Reproduce the listing that follows, line for line.

# Provided data
# # #

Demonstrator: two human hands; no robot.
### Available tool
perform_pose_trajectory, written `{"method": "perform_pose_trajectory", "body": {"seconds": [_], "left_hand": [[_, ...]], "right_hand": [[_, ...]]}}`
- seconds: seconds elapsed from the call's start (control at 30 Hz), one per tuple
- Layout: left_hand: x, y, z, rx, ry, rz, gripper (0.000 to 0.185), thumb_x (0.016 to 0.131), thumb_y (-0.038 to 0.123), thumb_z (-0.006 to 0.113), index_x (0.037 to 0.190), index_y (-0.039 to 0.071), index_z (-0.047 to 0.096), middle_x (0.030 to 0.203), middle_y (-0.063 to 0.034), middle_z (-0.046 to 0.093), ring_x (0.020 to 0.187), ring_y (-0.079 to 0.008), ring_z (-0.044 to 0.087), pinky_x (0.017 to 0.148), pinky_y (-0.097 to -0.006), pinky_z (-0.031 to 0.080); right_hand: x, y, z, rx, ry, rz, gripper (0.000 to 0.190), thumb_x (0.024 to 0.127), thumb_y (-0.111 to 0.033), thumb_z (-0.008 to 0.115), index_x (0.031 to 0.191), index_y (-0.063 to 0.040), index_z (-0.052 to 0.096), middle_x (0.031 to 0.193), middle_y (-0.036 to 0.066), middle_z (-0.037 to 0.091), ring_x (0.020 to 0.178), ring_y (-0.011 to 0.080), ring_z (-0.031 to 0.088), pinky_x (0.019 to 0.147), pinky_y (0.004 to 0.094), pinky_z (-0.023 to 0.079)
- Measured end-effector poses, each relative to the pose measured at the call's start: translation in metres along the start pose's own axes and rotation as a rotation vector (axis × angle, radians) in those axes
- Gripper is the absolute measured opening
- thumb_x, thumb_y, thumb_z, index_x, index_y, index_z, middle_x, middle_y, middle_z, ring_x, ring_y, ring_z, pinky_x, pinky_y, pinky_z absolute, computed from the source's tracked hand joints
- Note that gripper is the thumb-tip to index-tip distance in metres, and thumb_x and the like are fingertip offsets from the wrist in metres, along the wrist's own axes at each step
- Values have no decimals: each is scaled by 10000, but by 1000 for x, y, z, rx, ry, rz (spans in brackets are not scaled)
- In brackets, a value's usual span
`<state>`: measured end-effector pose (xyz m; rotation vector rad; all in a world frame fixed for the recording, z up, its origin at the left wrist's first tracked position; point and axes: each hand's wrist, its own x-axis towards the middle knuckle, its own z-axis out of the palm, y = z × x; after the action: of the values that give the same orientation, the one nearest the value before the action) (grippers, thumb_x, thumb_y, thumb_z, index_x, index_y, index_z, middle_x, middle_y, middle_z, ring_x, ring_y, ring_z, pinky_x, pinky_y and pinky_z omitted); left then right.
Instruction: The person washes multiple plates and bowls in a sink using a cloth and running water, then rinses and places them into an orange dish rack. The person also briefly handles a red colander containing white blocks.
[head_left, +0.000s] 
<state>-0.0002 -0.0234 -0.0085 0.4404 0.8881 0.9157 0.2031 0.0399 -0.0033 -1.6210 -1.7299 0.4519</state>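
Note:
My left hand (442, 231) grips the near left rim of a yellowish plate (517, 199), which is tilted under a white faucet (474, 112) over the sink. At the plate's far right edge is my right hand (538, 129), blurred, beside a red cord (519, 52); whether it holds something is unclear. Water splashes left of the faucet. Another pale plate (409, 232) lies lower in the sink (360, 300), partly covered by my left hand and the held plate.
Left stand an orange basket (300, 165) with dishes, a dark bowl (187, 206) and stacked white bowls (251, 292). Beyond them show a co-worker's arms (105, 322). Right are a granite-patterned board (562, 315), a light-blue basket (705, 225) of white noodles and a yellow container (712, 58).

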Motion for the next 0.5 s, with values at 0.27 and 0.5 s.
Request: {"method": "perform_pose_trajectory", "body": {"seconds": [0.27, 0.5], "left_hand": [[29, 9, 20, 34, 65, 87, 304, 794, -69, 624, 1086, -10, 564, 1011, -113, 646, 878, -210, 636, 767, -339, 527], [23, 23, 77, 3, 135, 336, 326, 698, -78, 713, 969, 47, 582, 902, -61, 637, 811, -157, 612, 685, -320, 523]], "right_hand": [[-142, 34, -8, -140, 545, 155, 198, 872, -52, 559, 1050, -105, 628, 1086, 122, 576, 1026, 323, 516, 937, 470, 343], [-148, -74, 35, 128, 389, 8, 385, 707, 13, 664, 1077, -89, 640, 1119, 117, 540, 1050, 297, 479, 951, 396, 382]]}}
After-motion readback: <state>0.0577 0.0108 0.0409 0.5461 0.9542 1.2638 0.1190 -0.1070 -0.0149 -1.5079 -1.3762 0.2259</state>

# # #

# Response area
Demonstrator: two human hands; no robot.
### Available tool
perform_pose_trajectory, written `{"method": "perform_pose_trajectory", "body": {"seconds": [_], "left_hand": [[_, ...]], "right_hand": [[_, ...]]}}`
- seconds: seconds elapsed from the call's start (control at 30 Hz), one per tuple
- Layout: left_hand: x, y, z, rx, ry, rz, gripper (0.000 to 0.185), thumb_x (0.016 to 0.131), thumb_y (-0.038 to 0.123), thumb_z (-0.006 to 0.113), index_x (0.037 to 0.190), index_y (-0.039 to 0.071), index_z (-0.047 to 0.096), middle_x (0.030 to 0.203), middle_y (-0.063 to 0.034), middle_z (-0.046 to 0.093), ring_x (0.020 to 0.187), ring_y (-0.079 to 0.008), ring_z (-0.044 to 0.087), pinky_x (0.017 to 0.148), pinky_y (-0.097 to -0.006), pinky_z (-0.031 to 0.080); right_hand: x, y, z, rx, ry, rz, gripper (0.000 to 0.190), thumb_x (0.024 to 0.127), thumb_y (-0.111 to 0.033), thumb_z (-0.008 to 0.115), index_x (0.031 to 0.191), index_y (-0.063 to 0.040), index_z (-0.052 to 0.096), middle_x (0.031 to 0.193), middle_y (-0.036 to 0.066), middle_z (-0.037 to 0.091), ring_x (0.020 to 0.178), ring_y (-0.011 to 0.080), ring_z (-0.031 to 0.088), pinky_x (0.019 to 0.147), pinky_y (0.004 to 0.094), pinky_z (-0.023 to 0.079)
- Measured end-effector poses, each relative to the pose measured at the call's start: translation in metres along the start pose's own axes and rotation as a rotation vector (axis × angle, radians) in those axes
- Gripper is the absolute measured opening
- thumb_x, thumb_y, thumb_z, index_x, index_y, index_z, middle_x, middle_y, middle_z, ring_x, ring_y, ring_z, pinky_x, pinky_y, pinky_z absolute, computed from the source's tracked hand joints
- Note that gripper is the thumb-tip to index-tip distance in metres, and thumb_x and the like are fingertip offsets from the wrist in metres, along the wrist's own axes at each step
- Values have no decimals: each is scaled by 10000, but by 1000 for x, y, z, rx, ry, rz (spans in brackets are not scaled)
- In brackets, a value's usual span
`<state>`: measured end-effector pose (xyz m; rotation vector rad; all in a world frame fixed for the recording, z up, its origin at the left wrist's first tracked position; point and axes: each hand's wrist, its own x-axis towards the middle knuckle, its own z-axis out of the palm, y = z × x; after the action: of the values that give the same orientation, the one nearest the value before the action) (grippers, thumb_x, thumb_y, thumb_z, index_x, index_y, index_z, middle_x, middle_y, middle_z, ring_x, ring_y, ring_z, pinky_x, pinky_y and pinky_z omitted); left then right.
Instruction: The person washes multiple plates and bowls in a sink using a cloth and running water, then rinses and places them into an orange dish rack. The person also briefly handles a red colander containing white blocks.
[head_left, +0.000s] 
<state>-0.0002 -0.0234 -0.0085 0.4404 0.8881 0.9157 0.2031 0.0399 -0.0033 -1.6210 -1.7299 0.4519</state>
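Note:
My left hand (442, 231) grips the near left rim of a yellowish plate (517, 199), which is tilted under a white faucet (474, 112) over the sink. At the plate's far right edge is my right hand (538, 129), blurred, beside a red cord (519, 52); whether it holds something is unclear. Water splashes left of the faucet. Another pale plate (409, 232) lies lower in the sink (360, 300), partly covered by my left hand and the held plate.
Left stand an orange basket (300, 165) with dishes, a dark bowl (187, 206) and stacked white bowls (251, 292). Beyond them show a co-worker's arms (105, 322). Right are a granite-patterned board (562, 315), a light-blue basket (705, 225) of white noodles and a yellow container (712, 58).
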
Motion for the next 0.5 s, with values at 0.27 and 0.5 s.
Request: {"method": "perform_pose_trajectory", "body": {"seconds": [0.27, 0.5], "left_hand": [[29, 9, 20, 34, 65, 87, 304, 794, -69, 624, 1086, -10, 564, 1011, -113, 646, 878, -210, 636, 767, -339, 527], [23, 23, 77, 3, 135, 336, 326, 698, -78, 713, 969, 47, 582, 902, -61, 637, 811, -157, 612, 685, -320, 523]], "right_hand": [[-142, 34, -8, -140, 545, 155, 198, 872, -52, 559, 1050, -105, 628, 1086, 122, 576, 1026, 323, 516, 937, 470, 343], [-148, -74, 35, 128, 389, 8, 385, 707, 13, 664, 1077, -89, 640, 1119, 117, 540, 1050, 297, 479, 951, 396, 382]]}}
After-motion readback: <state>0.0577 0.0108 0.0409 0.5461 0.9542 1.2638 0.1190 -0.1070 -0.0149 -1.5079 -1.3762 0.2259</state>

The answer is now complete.